▸ **TASK BRIEF**
Every line below from the one containing "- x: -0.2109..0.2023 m" through the one containing "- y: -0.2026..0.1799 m" must be transcribed exactly. Omit all lines outside that stretch.

(Collected data)
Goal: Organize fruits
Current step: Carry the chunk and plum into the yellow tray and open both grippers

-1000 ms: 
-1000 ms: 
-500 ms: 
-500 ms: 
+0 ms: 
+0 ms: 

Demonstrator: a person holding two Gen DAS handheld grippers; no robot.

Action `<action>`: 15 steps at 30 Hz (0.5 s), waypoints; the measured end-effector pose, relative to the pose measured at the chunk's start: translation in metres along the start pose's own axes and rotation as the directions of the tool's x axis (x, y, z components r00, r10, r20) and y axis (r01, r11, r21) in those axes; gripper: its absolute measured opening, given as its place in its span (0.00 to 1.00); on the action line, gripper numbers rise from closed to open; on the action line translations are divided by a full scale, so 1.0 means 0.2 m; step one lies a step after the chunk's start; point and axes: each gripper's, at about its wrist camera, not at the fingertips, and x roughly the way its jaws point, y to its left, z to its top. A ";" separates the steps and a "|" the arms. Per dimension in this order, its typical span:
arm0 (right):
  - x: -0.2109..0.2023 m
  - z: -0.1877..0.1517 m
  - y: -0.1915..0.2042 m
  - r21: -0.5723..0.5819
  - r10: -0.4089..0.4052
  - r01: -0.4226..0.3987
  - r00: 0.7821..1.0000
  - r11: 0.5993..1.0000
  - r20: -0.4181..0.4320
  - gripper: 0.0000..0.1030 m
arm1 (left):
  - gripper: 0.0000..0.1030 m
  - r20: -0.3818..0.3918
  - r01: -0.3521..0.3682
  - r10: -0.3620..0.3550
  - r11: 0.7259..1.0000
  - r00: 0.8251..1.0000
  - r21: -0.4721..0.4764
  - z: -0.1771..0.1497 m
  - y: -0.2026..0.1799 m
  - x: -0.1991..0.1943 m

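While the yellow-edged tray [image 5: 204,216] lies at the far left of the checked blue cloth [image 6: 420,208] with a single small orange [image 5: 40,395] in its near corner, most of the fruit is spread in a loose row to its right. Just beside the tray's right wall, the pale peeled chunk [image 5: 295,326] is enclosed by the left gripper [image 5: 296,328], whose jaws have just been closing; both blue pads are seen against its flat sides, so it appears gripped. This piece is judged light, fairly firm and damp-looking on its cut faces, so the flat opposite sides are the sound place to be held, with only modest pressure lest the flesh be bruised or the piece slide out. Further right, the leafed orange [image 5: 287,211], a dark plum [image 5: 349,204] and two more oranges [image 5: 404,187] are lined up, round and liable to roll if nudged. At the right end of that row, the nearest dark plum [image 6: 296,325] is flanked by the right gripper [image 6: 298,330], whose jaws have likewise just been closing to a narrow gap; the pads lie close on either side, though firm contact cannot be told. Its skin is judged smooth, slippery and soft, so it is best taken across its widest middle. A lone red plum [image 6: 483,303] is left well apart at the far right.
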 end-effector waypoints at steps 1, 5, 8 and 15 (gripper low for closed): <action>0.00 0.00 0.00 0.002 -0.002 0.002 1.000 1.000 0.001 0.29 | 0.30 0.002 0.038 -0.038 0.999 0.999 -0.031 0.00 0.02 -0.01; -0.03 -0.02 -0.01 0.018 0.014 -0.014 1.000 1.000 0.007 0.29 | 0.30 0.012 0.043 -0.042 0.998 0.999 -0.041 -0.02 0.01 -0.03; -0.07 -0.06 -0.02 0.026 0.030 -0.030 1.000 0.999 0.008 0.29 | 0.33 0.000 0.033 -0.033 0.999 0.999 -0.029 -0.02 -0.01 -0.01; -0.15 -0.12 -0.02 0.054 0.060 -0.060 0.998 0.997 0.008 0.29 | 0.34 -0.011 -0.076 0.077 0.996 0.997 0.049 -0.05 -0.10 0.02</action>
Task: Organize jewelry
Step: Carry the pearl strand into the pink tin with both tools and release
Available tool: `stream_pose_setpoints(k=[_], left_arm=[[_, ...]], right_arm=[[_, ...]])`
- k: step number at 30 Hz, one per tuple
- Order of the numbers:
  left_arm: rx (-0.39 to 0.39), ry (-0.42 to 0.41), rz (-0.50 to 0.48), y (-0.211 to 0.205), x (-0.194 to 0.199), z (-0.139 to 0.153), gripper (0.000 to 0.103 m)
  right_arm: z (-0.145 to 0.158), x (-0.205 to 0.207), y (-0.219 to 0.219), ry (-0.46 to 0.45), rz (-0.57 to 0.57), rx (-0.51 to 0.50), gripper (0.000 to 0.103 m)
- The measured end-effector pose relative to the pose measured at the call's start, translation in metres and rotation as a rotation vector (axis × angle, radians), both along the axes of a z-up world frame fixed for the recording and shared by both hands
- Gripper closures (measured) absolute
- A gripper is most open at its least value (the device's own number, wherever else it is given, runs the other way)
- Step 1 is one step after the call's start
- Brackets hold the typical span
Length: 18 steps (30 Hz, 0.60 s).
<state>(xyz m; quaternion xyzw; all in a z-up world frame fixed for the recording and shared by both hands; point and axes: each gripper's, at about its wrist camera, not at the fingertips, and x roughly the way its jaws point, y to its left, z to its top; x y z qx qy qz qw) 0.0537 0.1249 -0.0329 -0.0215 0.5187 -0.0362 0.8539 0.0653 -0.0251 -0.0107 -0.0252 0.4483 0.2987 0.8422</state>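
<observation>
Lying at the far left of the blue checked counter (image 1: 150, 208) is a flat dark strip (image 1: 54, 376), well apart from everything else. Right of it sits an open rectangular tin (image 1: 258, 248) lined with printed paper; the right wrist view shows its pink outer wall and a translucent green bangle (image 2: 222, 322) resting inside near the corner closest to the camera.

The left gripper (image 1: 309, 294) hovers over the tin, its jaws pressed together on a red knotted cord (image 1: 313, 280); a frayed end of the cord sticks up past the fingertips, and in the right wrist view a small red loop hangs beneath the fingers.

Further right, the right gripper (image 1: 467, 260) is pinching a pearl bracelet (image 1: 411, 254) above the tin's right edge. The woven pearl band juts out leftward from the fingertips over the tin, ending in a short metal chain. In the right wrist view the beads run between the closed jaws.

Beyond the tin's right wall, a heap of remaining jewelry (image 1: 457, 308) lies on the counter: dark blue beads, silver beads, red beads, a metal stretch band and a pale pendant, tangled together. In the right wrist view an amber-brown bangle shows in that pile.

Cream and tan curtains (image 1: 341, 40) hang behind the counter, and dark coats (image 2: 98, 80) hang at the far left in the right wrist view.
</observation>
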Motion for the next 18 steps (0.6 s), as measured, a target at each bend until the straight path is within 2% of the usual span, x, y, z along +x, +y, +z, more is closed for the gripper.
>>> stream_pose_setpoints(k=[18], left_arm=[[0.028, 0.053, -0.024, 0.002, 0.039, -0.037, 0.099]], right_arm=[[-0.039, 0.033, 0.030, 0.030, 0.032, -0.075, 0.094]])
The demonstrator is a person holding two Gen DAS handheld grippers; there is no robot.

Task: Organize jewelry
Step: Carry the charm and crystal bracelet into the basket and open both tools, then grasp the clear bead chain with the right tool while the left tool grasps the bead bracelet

▸ **EXERCISE RESULT**
  - x: -0.2109..0.2023 m
  - z: -0.1877..0.1517 m
  - y: -0.1915..0.2042 m
  - r21: -0.5723..0.5819
  - r10: -0.4089..0.4052
  - r01: -0.4226..0.3987
  - r00: 0.7821..1.0000
  - r11: 0.5993..1.0000
  - r20: -0.4181..0.4320
  - gripper: 0.0000..0.1030 m
arm1 (left):
  - gripper: 0.0000..0.1030 m
  - r20: -0.3818..0.3918
  - r01: -0.3521..0.3682
  - r10: -0.3620..0.3550
  - r11: 0.7259..1.0000
  - r00: 0.8251..1.0000
  - r21: -0.4721..0.4764
  - z: -0.1771..0.1497 m
  - y: -0.2026..0.1799 m

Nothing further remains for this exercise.